La magnitud del desastre ha provocado la movilización de recursos a nivel nacional y la declaración de estado de emergencia en las regiones más afectadas.
El presidente Gabriel Boric anunció su traslado a las zonas afectadas para supervisar las labores de rescate y mitigación. "Ante los graves incendios en curso, he decidido declarar el estado de desastre natural para las regiones de Nuble y Biobio (...) Todos los recursos están disponibles", señaló el jefe de Estado.
Luis Cordero, ministro de Seguridad Pública, lamentó el aumento en el número de víctimas fatales. "Además del fallecido del día de ayer, tenemos 15 fallecidos en lo que va el transcurso de esta mañana, específicamente estos en la región del Biobío", sentenció.
Un Desafío Complejo Para Los Bomberos
En pleno verano austral, las altas temperaturas y los fuertes vientos complican las labores de los bomberos, quienes continúan combatiendo 14 focos de incendios en las regiones de Ñuble y Biobío, ubicadas a unos 500 kilómetros al sur de Santiago.

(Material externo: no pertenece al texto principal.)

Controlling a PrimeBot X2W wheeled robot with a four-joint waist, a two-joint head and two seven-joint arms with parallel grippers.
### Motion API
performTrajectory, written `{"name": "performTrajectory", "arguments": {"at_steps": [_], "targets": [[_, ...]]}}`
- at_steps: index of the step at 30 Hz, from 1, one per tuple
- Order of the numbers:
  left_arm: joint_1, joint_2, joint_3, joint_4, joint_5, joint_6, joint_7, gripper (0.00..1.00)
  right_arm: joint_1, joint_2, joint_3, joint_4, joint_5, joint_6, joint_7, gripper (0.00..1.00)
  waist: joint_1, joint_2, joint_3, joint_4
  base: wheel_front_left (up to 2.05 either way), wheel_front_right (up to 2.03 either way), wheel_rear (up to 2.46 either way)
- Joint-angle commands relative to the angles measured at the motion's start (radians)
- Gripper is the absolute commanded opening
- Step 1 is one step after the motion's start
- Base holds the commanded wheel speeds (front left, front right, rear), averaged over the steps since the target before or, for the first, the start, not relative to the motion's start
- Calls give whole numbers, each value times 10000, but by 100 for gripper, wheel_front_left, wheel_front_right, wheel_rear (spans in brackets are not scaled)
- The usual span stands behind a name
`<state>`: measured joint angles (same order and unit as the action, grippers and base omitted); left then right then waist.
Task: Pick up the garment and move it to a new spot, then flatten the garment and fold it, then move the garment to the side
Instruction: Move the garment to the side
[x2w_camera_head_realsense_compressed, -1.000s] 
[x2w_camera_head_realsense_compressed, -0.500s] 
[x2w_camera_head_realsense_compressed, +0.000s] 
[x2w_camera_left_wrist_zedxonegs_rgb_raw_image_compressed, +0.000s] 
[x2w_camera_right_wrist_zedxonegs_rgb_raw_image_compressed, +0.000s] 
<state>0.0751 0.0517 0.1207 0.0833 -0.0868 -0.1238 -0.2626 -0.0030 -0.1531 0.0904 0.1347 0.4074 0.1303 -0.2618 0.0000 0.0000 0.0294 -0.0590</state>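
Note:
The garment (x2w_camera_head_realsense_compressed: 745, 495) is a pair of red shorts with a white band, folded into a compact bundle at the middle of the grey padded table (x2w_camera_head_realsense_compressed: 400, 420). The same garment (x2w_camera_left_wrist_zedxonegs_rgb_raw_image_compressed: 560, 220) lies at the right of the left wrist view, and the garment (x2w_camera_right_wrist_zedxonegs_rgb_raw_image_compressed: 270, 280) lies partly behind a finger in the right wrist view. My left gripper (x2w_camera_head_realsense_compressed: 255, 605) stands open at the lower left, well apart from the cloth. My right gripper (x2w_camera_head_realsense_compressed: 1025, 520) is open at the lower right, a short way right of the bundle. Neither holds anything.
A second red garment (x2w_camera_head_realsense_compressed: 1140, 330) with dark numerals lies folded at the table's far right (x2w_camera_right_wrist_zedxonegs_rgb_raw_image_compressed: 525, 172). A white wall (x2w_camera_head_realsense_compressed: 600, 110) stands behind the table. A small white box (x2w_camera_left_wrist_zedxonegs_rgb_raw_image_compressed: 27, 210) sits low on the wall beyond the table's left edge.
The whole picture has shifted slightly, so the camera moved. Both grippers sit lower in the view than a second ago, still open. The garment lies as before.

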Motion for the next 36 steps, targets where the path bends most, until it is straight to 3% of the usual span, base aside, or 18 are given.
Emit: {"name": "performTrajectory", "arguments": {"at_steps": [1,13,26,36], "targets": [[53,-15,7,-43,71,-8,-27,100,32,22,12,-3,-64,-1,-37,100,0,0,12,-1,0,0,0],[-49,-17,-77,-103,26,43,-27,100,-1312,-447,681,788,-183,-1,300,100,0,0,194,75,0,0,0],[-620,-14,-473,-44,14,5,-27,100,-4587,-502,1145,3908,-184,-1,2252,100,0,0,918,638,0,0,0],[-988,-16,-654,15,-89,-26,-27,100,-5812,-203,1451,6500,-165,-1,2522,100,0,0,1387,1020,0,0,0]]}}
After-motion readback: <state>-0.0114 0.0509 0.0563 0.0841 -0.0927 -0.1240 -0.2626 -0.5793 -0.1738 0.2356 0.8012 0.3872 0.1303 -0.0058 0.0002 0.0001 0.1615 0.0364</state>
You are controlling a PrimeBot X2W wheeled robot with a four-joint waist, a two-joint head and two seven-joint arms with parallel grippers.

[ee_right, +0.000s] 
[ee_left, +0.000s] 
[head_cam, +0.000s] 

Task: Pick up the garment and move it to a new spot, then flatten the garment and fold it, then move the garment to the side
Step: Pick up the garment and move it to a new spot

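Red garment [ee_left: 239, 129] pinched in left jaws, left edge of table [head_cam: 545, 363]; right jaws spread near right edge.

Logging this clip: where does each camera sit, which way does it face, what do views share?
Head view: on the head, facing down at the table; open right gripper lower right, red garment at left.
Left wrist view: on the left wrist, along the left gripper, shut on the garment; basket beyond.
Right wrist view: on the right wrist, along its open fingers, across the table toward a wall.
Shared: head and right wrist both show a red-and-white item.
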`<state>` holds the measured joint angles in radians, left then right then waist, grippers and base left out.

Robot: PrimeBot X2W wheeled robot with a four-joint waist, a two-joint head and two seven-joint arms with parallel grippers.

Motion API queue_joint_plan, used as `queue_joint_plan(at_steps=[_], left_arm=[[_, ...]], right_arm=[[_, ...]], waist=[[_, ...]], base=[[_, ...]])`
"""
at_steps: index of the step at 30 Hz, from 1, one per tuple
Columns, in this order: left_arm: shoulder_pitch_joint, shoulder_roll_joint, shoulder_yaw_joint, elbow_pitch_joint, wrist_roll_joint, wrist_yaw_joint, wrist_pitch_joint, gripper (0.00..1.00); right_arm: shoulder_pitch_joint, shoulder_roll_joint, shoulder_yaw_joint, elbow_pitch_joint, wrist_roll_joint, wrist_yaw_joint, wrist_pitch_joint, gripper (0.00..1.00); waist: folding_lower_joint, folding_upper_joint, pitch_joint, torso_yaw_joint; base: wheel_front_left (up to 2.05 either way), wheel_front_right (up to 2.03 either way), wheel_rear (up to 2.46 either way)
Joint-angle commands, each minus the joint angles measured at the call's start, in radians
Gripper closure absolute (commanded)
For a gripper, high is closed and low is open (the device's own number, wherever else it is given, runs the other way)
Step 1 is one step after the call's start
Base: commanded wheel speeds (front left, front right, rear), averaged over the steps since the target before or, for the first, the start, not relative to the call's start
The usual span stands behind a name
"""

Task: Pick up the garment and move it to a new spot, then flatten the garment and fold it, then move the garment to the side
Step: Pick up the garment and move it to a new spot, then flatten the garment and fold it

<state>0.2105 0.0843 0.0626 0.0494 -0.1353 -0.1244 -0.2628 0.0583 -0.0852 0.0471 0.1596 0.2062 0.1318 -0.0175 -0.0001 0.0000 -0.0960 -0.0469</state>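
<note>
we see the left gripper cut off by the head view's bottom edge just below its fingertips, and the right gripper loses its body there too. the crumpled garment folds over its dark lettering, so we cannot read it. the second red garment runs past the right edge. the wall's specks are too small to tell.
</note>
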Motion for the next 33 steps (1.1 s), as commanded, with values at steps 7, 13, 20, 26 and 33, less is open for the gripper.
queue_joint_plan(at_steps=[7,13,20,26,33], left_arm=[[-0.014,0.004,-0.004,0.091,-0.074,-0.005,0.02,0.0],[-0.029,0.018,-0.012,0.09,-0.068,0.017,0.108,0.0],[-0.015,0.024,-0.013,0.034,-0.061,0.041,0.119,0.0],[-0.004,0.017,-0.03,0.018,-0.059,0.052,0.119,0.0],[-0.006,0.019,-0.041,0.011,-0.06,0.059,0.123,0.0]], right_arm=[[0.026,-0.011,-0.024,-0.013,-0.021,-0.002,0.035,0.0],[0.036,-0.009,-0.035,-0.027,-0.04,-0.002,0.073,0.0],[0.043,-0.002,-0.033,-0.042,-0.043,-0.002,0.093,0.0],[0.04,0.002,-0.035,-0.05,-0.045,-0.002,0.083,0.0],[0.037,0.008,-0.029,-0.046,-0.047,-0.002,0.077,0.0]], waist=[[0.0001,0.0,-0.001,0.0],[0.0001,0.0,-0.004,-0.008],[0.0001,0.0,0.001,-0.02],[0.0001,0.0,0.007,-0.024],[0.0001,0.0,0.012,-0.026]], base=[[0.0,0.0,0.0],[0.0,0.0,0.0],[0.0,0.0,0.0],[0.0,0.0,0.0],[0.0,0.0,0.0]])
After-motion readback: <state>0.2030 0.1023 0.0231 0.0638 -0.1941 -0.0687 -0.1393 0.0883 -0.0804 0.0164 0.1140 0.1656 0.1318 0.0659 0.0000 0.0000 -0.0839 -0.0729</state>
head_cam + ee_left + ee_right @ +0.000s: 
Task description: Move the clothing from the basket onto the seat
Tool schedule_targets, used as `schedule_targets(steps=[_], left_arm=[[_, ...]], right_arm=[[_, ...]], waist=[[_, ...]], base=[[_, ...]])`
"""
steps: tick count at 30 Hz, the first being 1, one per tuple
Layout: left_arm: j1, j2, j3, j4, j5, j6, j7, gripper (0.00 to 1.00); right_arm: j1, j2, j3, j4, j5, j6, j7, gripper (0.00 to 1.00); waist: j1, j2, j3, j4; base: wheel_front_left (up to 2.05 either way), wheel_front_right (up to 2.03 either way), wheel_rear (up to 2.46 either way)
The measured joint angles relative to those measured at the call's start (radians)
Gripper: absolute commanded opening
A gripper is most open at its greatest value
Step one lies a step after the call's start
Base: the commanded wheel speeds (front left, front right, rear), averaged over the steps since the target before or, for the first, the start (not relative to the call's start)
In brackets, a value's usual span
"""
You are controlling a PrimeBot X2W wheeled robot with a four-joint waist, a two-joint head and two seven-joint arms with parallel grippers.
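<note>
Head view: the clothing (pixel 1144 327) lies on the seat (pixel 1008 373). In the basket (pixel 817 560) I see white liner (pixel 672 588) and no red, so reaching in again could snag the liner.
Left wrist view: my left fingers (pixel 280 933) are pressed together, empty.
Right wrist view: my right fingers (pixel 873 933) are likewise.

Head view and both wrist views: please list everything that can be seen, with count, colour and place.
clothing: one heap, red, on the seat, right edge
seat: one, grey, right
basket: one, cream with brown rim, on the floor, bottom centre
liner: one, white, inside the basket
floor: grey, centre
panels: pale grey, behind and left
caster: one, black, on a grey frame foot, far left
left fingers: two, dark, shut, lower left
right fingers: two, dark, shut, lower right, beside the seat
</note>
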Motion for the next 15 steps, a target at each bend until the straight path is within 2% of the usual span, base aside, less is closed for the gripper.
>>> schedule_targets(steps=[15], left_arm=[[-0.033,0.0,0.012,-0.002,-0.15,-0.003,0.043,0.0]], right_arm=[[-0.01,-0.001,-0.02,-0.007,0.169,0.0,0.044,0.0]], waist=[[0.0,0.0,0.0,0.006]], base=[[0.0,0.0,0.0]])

"Estamos enfrentando un cuadro complejo", reconoció el ministro del Interior, Alvaro Elizalde, destacando la dificultad de controlar las llamas en las condiciones climáticas actuales, según se afirmó en un comunicado de prensa.
El presidente electo, José Antonio Kast, también se refirió a la crisis, instando a la unidad y al apoyo a las autoridades. "Frente a los devastadores incendios en Ñuble y Bio Bio, hoy el foco debe ser combatir los incendios, ir en auxilio de las personas afectadas y apoyar a las autoridades para enfrentar esta emergencia. No hay espacio para la política en este momento crítico de la emergencia", aseveró en sus redes sociales.